Culture

Linsanity: A Review

Almost all of us who grew up in the 1990s and later have them, those endless home videos your parents took of you at every piano recital, sports game, vacation and laughable family moment.

They were not a waste or annoying specters of the past. These home clips, combined with newsreels and interviews, have a place in the documentary Linsanity which came out in theaters last Friday.

Filming began while Jeremy Lin was a senior at Harvard, and director Evan Jackson Leong followed Lin through his tense ordeal with the NBA to Linsanity early last year. Most of Linsanity deals with Lin’s ups and downs through the sports divisions and teams, which make little sense to the non-sports fan. Woven into this journey is Lin’s spiritual life, interviews with his pastor and moments from Sunday services. But just as Lin drew the Asian community to television screens in February 2012 because of his background, Linsanity connects with viewers because it expresses the Asian American experience. Most of the audience in the few rows of the East Village AMC theater late Sunday afternoon were Asian.

Linsanity hits the hearts of Asian Americans because Lin is just one of us – whose life is on the big screen.

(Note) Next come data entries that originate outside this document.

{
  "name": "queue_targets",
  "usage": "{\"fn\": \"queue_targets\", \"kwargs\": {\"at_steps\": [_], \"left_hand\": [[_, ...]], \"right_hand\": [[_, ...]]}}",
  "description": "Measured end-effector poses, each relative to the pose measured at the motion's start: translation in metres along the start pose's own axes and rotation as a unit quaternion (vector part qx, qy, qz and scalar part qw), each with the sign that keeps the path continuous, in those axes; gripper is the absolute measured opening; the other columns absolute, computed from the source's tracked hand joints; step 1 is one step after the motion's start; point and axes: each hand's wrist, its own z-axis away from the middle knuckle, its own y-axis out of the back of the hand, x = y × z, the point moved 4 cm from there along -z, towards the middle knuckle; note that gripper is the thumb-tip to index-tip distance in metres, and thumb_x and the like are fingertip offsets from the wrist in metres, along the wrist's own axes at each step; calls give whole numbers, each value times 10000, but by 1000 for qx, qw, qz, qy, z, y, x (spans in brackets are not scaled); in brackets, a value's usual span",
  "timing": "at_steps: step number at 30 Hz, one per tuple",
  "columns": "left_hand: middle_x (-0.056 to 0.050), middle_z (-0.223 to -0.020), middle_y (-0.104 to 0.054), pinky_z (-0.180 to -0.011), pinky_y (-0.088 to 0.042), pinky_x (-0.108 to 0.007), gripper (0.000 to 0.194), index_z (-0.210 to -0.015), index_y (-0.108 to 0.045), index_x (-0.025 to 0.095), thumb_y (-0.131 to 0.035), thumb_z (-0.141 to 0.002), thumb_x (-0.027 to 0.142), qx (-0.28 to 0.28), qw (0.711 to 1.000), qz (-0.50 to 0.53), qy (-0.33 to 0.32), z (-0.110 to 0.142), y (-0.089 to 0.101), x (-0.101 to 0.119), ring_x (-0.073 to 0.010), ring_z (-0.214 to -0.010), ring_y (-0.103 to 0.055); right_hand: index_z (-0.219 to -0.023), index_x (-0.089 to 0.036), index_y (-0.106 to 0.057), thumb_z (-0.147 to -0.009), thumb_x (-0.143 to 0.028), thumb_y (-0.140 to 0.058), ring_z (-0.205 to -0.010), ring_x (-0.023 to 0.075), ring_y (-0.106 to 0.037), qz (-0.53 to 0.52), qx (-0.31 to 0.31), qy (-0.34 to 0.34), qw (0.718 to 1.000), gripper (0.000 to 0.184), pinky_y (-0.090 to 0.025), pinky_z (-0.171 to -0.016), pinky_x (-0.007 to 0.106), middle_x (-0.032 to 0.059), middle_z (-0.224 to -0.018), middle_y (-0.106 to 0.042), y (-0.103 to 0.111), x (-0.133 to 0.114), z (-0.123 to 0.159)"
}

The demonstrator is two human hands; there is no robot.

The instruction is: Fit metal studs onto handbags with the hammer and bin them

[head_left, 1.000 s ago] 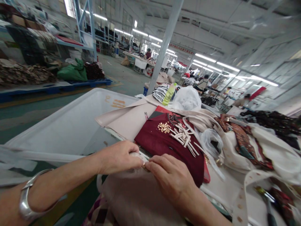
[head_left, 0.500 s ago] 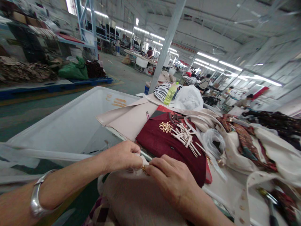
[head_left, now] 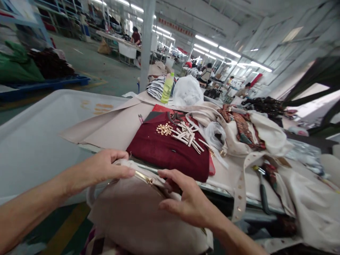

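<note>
A beige bag (head_left: 132, 216) with a gold zipper (head_left: 145, 177) along its top lies at the near table edge. My left hand (head_left: 102, 169) pinches the bag's top edge at the left end of the zipper. My right hand (head_left: 183, 198) rests on the bag to the right of the zipper, its fingers partly spread and curled over the opening. Just beyond lies a dark red cloth (head_left: 167, 150) carrying a heap of small gold fittings (head_left: 164, 129) and several beige strips (head_left: 187, 136).
A large white bin (head_left: 39, 141) stands at the left. Beige fabric, patterned cloths and a clear plastic bag (head_left: 214, 132) crowd the table. A dark-handled tool (head_left: 262, 191) lies at the right beside a studded beige strap (head_left: 240, 184). A green bottle (head_left: 167, 88) stands behind. People work far off.
The view has swung right and down. My hands have drawn apart along the bag's top, baring the gold zipper; my right hand has loosened from a pinch to spread fingers.
</note>
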Motion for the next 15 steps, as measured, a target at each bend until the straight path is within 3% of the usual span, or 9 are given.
{"fn": "queue_targets", "kwargs": {"at_steps": [4,6,10,13,15], "left_hand": [[83,-575,-460,-546,-251,-153,398,-665,-503,161,-692,-703,509,18,1000,4,-6,5,-3,10,-78,-596,-409],[84,-567,-462,-541,-244,-152,392,-654,-512,158,-701,-685,500,26,1000,10,-5,8,-5,14,-73,-584,-399],[84,-568,-471,-553,-254,-159,338,-655,-542,154,-697,-676,454,35,999,6,-2,6,-3,18,-74,-583,-407],[94,-549,-440,-554,-245,-172,352,-674,-542,163,-672,-712,488,45,998,-51,-3,5,1,19,-78,-569,-403],[87,-605,-504,-588,-290,-200,348,-772,-585,176,-642,-766,520,116,979,-163,-31,10,3,20,-108,-606,-462]], "right_hand": [[-1311,-262,-635,-715,-346,-879,-896,171,-651,-102,-45,-103,988,650,-521,-748,271,24,-1125,-697,8,10,4],[-1305,-247,-645,-727,-347,-869,-880,170,-669,-121,-50,-111,985,628,-524,-703,259,30,-1139,-706,12,11,2],[-1298,-252,-656,-805,-357,-807,-986,187,-668,-65,-14,-78,995,526,-528,-798,284,29,-1198,-702,18,9,-6],[-1409,-237,-563,-775,-498,-815,-1179,255,-605,4,-31,-63,997,730,-491,-966,359,76,-1343,-638,9,9,-10],[-1470,-202,-483,-744,-506,-835,-1203,301,-586,83,-60,-40,994,862,-472,-992,399,126,-1377,-605,-5,11,-9]]}}
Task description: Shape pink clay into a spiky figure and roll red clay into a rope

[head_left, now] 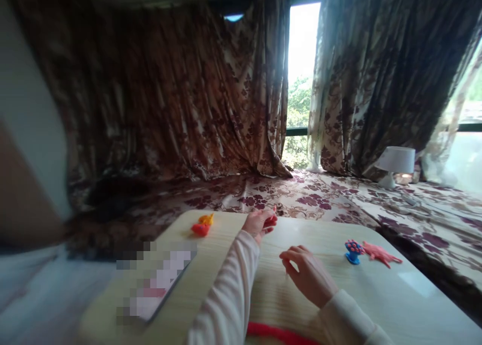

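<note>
My left hand (259,223) reaches over the far edge of the pale table (233,284), its fingers curled. A small reddish bit shows at its fingertips, too small to name. My right hand (307,270) hangs over the middle of the table with fingers bent and thumb and forefinger close together. Whether a thin pale bit below them is a held thing, I cannot tell. To the right stand a blue cup-like figure (353,254) with pink dots on top and a pink animal-shaped figure (381,254). A red lump (201,229) and a yellow lump (206,218) lie at the far left.
A flat, blurred-out pinkish thing (163,284) lies on the table's left side. A curved red strip (282,332) crosses the near edge. Beyond are a flower-patterned cover (312,199), a white lamp (397,160) and patterned curtains (211,94) around a window.
</note>
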Action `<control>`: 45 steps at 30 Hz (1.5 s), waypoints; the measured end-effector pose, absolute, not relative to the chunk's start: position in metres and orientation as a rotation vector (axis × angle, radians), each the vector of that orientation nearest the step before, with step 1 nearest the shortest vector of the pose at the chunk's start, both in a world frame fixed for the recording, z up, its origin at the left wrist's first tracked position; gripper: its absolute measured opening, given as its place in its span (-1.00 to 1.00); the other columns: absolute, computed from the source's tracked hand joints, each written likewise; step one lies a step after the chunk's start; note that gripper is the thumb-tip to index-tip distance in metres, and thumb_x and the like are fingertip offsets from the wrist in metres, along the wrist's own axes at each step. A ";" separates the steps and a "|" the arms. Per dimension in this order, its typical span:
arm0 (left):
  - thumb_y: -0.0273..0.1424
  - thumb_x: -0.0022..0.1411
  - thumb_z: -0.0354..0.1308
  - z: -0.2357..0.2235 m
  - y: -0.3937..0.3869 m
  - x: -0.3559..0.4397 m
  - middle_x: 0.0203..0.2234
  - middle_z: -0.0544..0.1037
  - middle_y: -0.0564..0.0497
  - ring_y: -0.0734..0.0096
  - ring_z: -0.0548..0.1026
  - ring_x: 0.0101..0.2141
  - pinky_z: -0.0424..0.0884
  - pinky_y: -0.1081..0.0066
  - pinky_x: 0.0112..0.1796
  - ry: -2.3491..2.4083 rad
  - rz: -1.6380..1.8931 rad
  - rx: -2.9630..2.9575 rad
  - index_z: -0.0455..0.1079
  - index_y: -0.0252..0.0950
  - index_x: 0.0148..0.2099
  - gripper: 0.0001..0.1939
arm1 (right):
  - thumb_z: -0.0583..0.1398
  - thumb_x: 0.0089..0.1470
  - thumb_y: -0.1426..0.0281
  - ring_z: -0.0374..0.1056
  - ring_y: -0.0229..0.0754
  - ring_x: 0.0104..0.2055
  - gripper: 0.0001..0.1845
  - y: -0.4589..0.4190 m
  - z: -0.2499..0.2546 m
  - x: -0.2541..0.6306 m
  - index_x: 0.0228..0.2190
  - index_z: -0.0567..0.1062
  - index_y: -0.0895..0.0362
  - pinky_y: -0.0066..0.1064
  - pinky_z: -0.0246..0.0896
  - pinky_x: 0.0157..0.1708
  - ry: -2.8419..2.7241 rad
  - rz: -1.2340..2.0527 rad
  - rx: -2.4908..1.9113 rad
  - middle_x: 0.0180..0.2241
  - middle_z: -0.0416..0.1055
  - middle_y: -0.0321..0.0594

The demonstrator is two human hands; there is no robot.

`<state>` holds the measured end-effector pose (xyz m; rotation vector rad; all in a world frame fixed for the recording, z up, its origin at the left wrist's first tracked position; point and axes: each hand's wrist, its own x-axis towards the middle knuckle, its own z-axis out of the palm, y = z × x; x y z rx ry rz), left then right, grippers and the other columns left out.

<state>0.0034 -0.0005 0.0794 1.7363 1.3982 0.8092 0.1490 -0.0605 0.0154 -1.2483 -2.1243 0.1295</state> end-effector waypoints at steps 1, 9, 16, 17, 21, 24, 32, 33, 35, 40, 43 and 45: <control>-0.32 0.23 0.07 0.085 0.006 0.007 -0.06 0.41 -0.08 0.27 0.45 -0.17 0.42 0.15 -0.20 1.367 0.804 1.722 0.28 -0.30 0.02 -0.67 | 0.06 0.08 0.50 0.39 -0.07 -0.34 -0.76 -0.058 0.016 0.151 -0.41 0.54 0.12 -0.29 0.28 -0.34 -2.086 0.121 -1.244 -0.45 0.48 -0.17; -0.32 0.22 0.08 0.064 -0.015 -0.029 -0.19 0.47 -0.03 0.33 0.47 -0.26 0.44 0.23 -0.26 1.143 0.579 1.755 0.34 -0.34 -0.09 -0.74 | 0.11 0.07 0.49 0.40 -0.19 -0.24 -0.70 -0.062 0.021 0.144 -0.13 0.42 0.05 -0.41 0.31 -0.24 -1.896 0.192 -1.113 -0.22 0.46 -0.20; -0.43 0.01 0.19 0.047 -0.032 -0.047 -0.62 0.42 0.13 0.49 0.35 -0.48 0.27 0.44 -0.37 0.995 0.594 1.629 0.46 -0.39 -0.45 -0.90 | 0.14 0.06 0.53 0.36 -0.23 -0.38 -0.86 -0.073 0.018 0.126 -0.41 0.48 0.09 -0.44 0.25 -0.36 -1.937 0.339 -1.068 -0.43 0.43 -0.25; -0.40 0.00 0.20 0.045 -0.033 -0.047 -0.60 0.43 0.11 0.48 0.35 -0.47 0.26 0.43 -0.36 0.984 0.591 1.612 0.48 -0.38 -0.43 -0.87 | 0.15 0.06 0.53 0.36 -0.23 -0.38 -0.87 -0.074 0.017 0.126 -0.41 0.48 0.09 -0.44 0.24 -0.36 -1.940 0.347 -1.077 -0.43 0.43 -0.25; -0.29 -0.02 0.24 0.037 -0.036 -0.047 -0.51 0.50 0.04 0.41 0.37 -0.41 0.26 0.40 -0.31 0.965 0.606 1.545 0.50 -0.39 -0.36 -0.76 | 0.17 0.00 0.59 0.35 -0.22 -0.36 -0.83 -0.075 0.014 0.127 -0.38 0.47 0.09 -0.44 0.24 -0.35 -1.946 0.373 -1.094 -0.40 0.43 -0.25; -0.26 0.02 0.21 0.032 -0.039 -0.045 -0.50 0.50 0.04 0.42 0.36 -0.42 0.26 0.43 -0.32 0.954 0.627 1.504 0.49 -0.37 -0.38 -0.75 | 0.17 -0.01 0.60 0.35 -0.21 -0.33 -0.78 -0.075 0.014 0.126 -0.33 0.47 0.07 -0.43 0.23 -0.33 -1.966 0.399 -1.078 -0.37 0.44 -0.25; -0.24 0.04 0.20 0.031 -0.042 -0.041 -0.56 0.45 0.07 0.46 0.32 -0.45 0.24 0.47 -0.37 0.984 0.646 1.463 0.48 -0.37 -0.41 -0.74 | 0.12 0.13 0.47 0.32 -0.22 -0.35 -0.87 -0.078 0.017 0.127 -0.36 0.46 0.05 -0.43 0.20 -0.36 -2.017 0.381 -1.101 -0.39 0.41 -0.26; -0.23 0.04 0.19 0.031 -0.042 -0.042 -0.57 0.44 0.08 0.46 0.32 -0.46 0.23 0.47 -0.38 0.989 0.645 1.464 0.47 -0.37 -0.42 -0.74 | 0.11 0.14 0.47 0.32 -0.22 -0.35 -0.86 -0.079 0.017 0.127 -0.36 0.46 0.04 -0.43 0.20 -0.35 -2.016 0.381 -1.102 -0.39 0.40 -0.26; -0.22 0.04 0.18 0.030 -0.042 -0.042 -0.59 0.42 0.08 0.46 0.31 -0.48 0.23 0.46 -0.40 0.997 0.641 1.471 0.47 -0.37 -0.43 -0.73 | 0.10 0.13 0.49 0.32 -0.22 -0.35 -0.84 -0.080 0.018 0.126 -0.37 0.46 0.05 -0.43 0.20 -0.35 -2.006 0.387 -1.108 -0.40 0.40 -0.26; -0.25 0.05 0.14 0.026 -0.046 -0.040 -0.58 0.43 0.05 0.42 0.34 -0.48 0.26 0.44 -0.40 1.035 0.661 1.536 0.43 -0.35 -0.45 -0.75 | 0.10 0.01 0.56 0.29 -0.23 -0.43 -0.84 -0.081 0.017 0.122 -0.47 0.42 0.10 -0.43 0.19 -0.42 -1.967 0.353 -1.151 -0.49 0.36 -0.26; -0.34 0.04 0.12 0.027 -0.050 -0.038 -0.56 0.44 0.03 0.38 0.37 -0.46 0.29 0.42 -0.38 1.117 0.719 1.627 0.41 -0.33 -0.47 -0.84 | 0.10 0.00 0.55 0.28 -0.23 -0.46 -0.86 -0.080 0.017 0.126 -0.51 0.39 0.11 -0.41 0.18 -0.44 -1.957 0.330 -1.195 -0.52 0.34 -0.28; -0.40 0.04 0.09 0.028 -0.052 -0.037 -0.59 0.43 0.04 0.38 0.38 -0.47 0.29 0.42 -0.39 1.185 0.760 1.698 0.39 -0.31 -0.50 -0.86 | 0.10 0.03 0.52 0.28 -0.23 -0.46 -0.87 -0.078 0.018 0.131 -0.50 0.38 0.11 -0.40 0.19 -0.43 -1.940 0.313 -1.221 -0.52 0.33 -0.28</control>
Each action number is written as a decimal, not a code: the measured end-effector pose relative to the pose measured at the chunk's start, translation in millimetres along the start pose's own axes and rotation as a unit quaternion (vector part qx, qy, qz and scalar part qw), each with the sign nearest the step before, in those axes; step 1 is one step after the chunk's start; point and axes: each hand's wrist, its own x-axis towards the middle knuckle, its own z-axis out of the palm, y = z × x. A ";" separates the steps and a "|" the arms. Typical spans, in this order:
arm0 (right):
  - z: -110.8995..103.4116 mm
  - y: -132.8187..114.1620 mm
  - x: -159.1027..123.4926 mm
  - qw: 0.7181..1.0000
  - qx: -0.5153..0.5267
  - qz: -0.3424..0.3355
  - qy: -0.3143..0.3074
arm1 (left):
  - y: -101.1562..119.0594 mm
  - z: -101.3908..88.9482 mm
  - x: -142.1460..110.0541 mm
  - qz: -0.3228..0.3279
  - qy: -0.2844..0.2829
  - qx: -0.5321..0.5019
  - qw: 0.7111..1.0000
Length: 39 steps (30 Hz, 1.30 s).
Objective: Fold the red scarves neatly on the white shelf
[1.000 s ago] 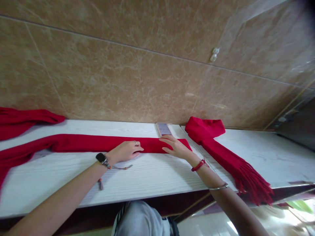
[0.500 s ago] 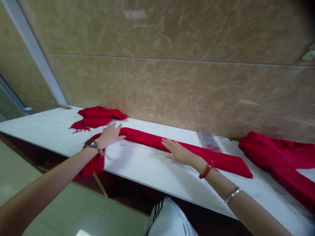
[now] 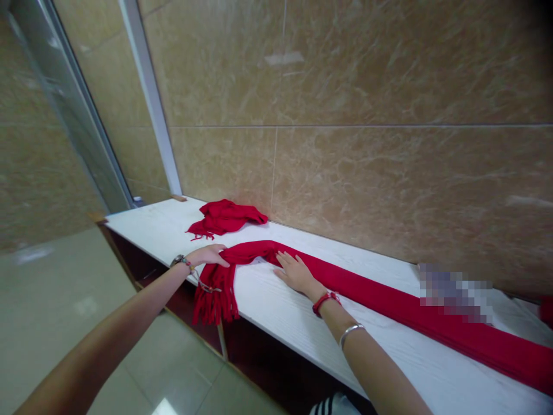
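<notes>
A long red scarf (image 3: 367,285) lies folded lengthwise along the white tabletop, its fringed end hanging over the front edge at the left. My left hand (image 3: 209,255) grips the scarf near the bend above the fringe, thumb on the near side and fingertips partly hidden by the cloth. Between my hands the fabric bows up slightly in a soft hump. My right hand (image 3: 297,272) rests flat with fingers stretched out, fingertips touching the scarf's near edge just right of that hump.
Behind, against the tiled wall (image 3: 345,173), a second red scarf (image 3: 228,218) lies crumpled. A blurred-out flat item (image 3: 453,291) sits beyond the scarf at right. Dark open shelves (image 3: 268,346) run below the white tabletop (image 3: 147,222).
My view has swung left. Both hands have moved leftward along the scarf, the left one closing on it near the fringed end; the cloth there has humped up.
</notes>
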 end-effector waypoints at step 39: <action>-1.2 14.7 -9.1 0.996 0.067 -0.050 0.043 | 18.5 50.2 18.1 0.256 -0.099 0.230 0.934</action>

I saw those faded, low-resolution videos of Jeremy Lin at eight, ten and sixteen, and realized I have the same videos, only I played the violin, not the piano. I saw Lin and his brothers in those thick sweatshirts we all wore back then, even though Lin was in California and I was in New York. I saw the skinny Asian kid in a jersey running onto the court in middle school with a team of taller, sturdier non-Asians and suddenly I understood how much Lin had to overcome.

Lin’s story is one of being superhuman, and also very, very human, all by the grace of God. The road to fame resembles Jesus’ walk on water, which the film depicts in story and metaphor. As a high schooler, Lin leads his school team to the state championship, and, after failing to play Division I basketball in college, he actually gets a spot on the NBA. But then he falls hard. Drifting between the lower level teams, Lin has the NBA name, but not the recognition on the court.

Most Asian Americans can lay claim to moderate successes: being orchestra concertmaster, winning the regional swim meet, scoring 700 and above on every SAT section, and even getting an Ivy League education. But somehow, at least for me, Asian Americans never feel as if they’ve landed high enough. Like Lin, we can make it to something as grand as the NBA, but don’t shine as much as others there seem to.

The documentary appeals to the stereotypical Asian in every Asian American when Lin’s SAT scores come out (spoiler: Math 800). But Lin also fails the placement tests for math and Chinese at Harvard. Playing off the same stereotype, these failures make him squarely American since he is not the math whiz and doesn’t carry a foreign accent. It’s comforting when Lin cannot speak much Chinese on his Taiwanese interviews, because that makes him more American and less Asian. But Lin’s Taiwanese background adds another layer to his person, because he also taps into the rising Asia story with his basketball camps in Taiwan and mainland China.

Returning to the American story, Lin shows the bamboo ceiling can be broken with hard work, albeit without lasting results. Faith supports Lin emotionally, while vigorous training every day at 6 in the morning pays off when he has a chance on court. Linsanity captures the craze of Lin’s stunning run with the Knicks last year. But the film ends with the present as Lin drops to the Houston Rockets.

Whichever team he plays for in the film, Lin faces name-calling, although it has improved significantly since my grandfather went to high school in New York. From Ivy League game crowds to ESPN reporters, Lin’s experience with racism is sobering. Others may ridicule him for his Asian background, but Lin learns to change his attitude instead. “When I play out of anger it’s horrible,” he says.

He matures through his broken ankle in high school and time spent in the lower divisions of the NBA. The upheavals bring him to peace with God’s call on his life: to play basketball. The points don’t matter as much as the thrill of the sport.

“There are a lot more important things in life, and in the end basketball is just a game,” Lin says. When he makes point after point and stuns crowds with twists, Lin is not vengeful. He is enjoying life.

After almost 90 minutes of film time, I was no longer watching some famous person’s documentary. Rather, I was seeing how a friend just a little older than myself grew up in familiar territories: California, New York and Taiwan. My Taiwanese uncle lives in California; my family in New York. The home scenes with his parents and brothers, especially their trip to see relatives in Taiwan, is so familiar. Only his passion for basketball distinguishes Lin and gives me the inspiring story I need to hear.

Critics say Linsanity is fawning, overplays Lin’s devoutness, and doesn’t delve deeply enough into his personal life. But for me, Linsanity is not about the life of Jeremy Lin. It’s a basketball player’s story of a life Asian Americans all share in some respect. And, like Lin, once born and raised here, we’re just American.